The pathogenesis of extra-adrenal occurrence is still unclear; however, it has been postulated that they may be the result of misplaced myeloid cells during embryogenesis, followed by hyperplasia (4). Myelolipomas are found in a wide age range. There is no sex predilection, and their sizes are highly variable; most measuring between 5 and 10 cm. There have been reported cases in which they have weighed more than 5000 grams and have measured more than 40 cm in diameter (4). Clonality in myelolipomas has been demonstrated (5, 6).
In this case, the pathological differential diagnosis included extramedullary myeloid tumors and angiomyolipomas. Extramedullary myeloid tumors are usually accompanied by marked bone marrow hyperplasia, splenomegaly or other organomegaly, and diffuse extramedullary hematopoiesis. Unlike extra-adrenal myelolipomas, foci of extramedullary hematopoiesis usually are ill-defined and lack fat (2). Angiomyolipomas can be differentiated by the lack of megakaryocytes, the presence of thick-walled blood vessels, and scattered spindled cells, which are immunoreactive to HMB-45 (7). Microscopic examination, in our case, revealed encapsulated tumors composed of mature adipose tissue with sheets or intermingled hematopoietic cells, and the diagnosis of extra-adrenal myelolipomas was made (Figure 3).

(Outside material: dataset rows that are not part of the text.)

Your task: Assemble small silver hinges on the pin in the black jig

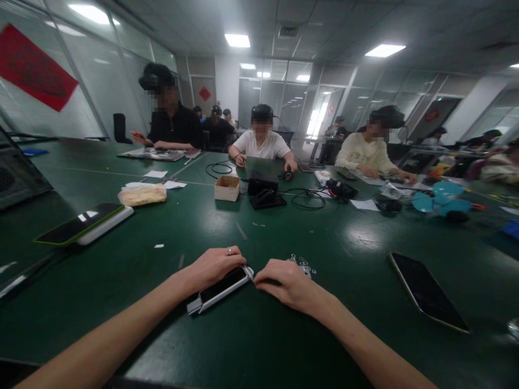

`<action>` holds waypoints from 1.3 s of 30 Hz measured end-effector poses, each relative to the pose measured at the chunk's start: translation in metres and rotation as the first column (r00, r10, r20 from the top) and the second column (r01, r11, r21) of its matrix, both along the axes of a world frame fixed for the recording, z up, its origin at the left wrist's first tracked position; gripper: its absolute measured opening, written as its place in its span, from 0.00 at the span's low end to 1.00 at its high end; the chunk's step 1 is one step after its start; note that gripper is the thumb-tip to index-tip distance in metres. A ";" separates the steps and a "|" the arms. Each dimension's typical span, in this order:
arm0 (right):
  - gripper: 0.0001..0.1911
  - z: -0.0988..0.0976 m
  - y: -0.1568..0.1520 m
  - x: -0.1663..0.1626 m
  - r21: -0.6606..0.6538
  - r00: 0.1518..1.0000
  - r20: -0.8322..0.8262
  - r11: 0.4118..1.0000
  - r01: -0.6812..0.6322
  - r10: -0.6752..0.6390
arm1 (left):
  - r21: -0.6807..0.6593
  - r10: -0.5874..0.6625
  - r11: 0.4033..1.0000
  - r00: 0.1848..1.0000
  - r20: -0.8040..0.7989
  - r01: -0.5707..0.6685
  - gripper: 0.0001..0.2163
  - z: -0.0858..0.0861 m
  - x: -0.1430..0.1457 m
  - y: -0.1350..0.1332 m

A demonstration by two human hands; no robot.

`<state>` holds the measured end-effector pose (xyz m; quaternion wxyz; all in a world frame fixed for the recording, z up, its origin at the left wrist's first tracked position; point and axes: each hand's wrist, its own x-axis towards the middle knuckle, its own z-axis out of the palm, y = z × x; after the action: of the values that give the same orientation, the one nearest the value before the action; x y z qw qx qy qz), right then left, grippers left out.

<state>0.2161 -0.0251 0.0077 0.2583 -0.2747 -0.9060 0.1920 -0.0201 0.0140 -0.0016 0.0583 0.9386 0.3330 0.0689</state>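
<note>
A white-cased phone (pixel 221 289) with a dark screen lies face up on the green table (pixel 259 335) just in front of me. My left hand (pixel 214 266), a ring on one finger, rests curled over its far long edge. My right hand (pixel 287 283) is closed, fingertips pinched at the phone's upper right corner; whatever they hold is hidden. A few small silver parts (pixel 302 263) lie just beyond my right hand's knuckles.
A dark phone (pixel 427 292) lies to the right, another phone on a white pack (pixel 83 224) to the left. Further off sit a small cardboard box (pixel 227 188), a black device with cables (pixel 265 195) and a wrapped bag (pixel 141 194). Three people sit opposite.
</note>
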 end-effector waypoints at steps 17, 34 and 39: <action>0.02 -0.003 -0.007 -0.011 -0.424 0.943 -0.241 0.899 0.111 -0.231 | 0.052 -0.018 0.999 0.994 0.104 0.013 0.10 0.002 -0.005 -0.003; 0.10 -0.008 -0.002 -0.020 -0.783 0.534 -0.606 0.560 -0.270 -0.590 | 0.194 0.000 0.976 0.889 0.459 -0.100 0.10 0.000 0.004 -0.013; 0.12 -0.006 -0.002 -0.020 -0.802 0.432 -0.584 0.406 -0.439 -0.687 | 0.219 -0.017 0.970 0.873 0.488 -0.104 0.09 0.001 0.010 -0.019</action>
<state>0.1965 -0.0274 0.0015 0.5148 -0.3036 -0.3282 0.7315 -0.0104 -0.0046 -0.0001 0.0255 0.8833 0.3182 0.3434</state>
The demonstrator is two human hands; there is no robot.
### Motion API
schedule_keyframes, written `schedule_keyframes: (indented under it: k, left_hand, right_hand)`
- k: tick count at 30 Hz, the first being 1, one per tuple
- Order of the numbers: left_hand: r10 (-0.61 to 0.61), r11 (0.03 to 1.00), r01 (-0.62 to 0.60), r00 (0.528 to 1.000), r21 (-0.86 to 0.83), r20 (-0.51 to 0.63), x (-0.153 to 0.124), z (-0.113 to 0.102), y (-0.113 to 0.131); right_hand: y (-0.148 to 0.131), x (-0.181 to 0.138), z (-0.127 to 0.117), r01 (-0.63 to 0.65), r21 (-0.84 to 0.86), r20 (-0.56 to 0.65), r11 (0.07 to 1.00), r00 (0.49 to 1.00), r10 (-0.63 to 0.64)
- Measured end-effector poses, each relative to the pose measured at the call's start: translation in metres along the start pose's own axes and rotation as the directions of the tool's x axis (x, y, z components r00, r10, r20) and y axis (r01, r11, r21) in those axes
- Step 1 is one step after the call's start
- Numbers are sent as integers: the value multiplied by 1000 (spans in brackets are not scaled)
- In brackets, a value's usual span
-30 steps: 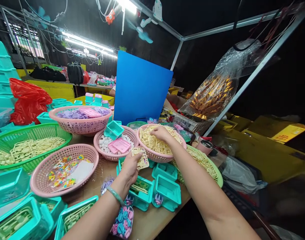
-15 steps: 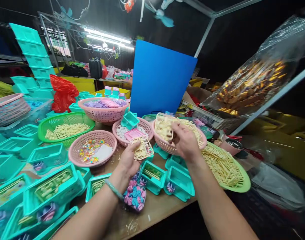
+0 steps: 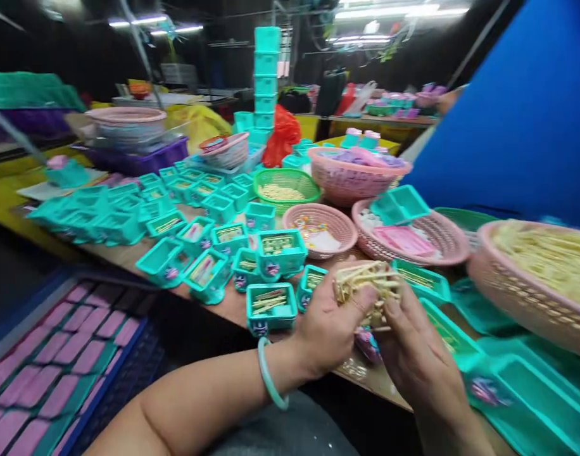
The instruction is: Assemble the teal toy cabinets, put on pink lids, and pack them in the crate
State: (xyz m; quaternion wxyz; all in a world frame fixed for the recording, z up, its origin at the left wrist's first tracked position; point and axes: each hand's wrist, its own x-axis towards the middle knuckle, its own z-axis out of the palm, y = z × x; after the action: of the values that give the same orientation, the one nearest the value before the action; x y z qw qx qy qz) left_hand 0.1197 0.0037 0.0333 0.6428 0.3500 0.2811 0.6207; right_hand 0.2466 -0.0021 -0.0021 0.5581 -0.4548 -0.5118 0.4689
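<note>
Hands closed, the left hand (image 3: 330, 329) and right hand (image 3: 413, 345) grip opposite sides of a bundle of cream plastic pieces (image 3: 366, 285), right of the frame's centre, its strips roughly crosswise. 1 turquoise box (image 3: 283, 324), lower centre, sits nearer the left hand.

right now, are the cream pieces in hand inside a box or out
Out: the left hand and right hand hold the cream pieces between them, no box around.

workshop; massed teal tubs (image 3: 159, 258); baskets (image 3: 518, 288) of parts (image 3: 551, 256); tube lights (image 3: 389, 11)
</note>
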Motion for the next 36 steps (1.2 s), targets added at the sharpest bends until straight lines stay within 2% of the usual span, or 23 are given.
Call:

What is unique about the case we have presented is that the patient had prior bilateral adrenalectomy, and developed a multifocal extra-adrenal myelolipoma in a previously unreported intraperitoneal location, within the greater omentum. Excluding lesions within the liver and the stomach, all reported cases were located within the extra-peritoneal spaces of the abdomen: the presacral space, pararenal and perirenal spaces, and renal sinus (7). Extra-abdominal myelolipomas were reported within the spinal canal, the lungs and the mediastinum (8–10). Zieker D, et al. (1) reported a case of synchronous, adrenal and extra-adrenal myelolipomas.
Extra-adrenal myelolipomas are extremely rare tumors, arising predominantly in the retroperitoneum. We report the first case arising in the peritoneal cavity in a patient who had undergone bilateral adrenalectomy.